::: Raw data

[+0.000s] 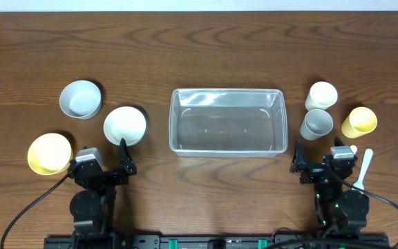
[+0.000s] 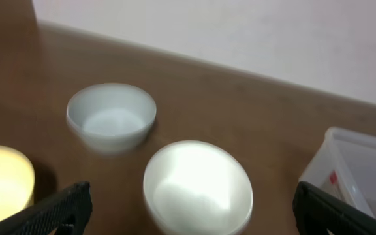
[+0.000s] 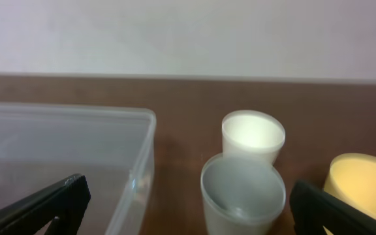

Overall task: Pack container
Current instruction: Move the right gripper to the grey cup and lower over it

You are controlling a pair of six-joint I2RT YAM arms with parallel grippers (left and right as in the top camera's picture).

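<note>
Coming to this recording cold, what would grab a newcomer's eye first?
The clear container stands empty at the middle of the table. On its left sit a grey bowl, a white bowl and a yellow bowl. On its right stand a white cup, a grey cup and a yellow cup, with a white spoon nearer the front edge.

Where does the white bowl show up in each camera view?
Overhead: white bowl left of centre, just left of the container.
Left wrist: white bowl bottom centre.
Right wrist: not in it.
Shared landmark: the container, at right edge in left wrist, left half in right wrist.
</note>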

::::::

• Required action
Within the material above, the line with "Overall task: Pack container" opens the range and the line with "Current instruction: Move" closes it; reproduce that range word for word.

• Solution for this exercise
Overall task: Pack container
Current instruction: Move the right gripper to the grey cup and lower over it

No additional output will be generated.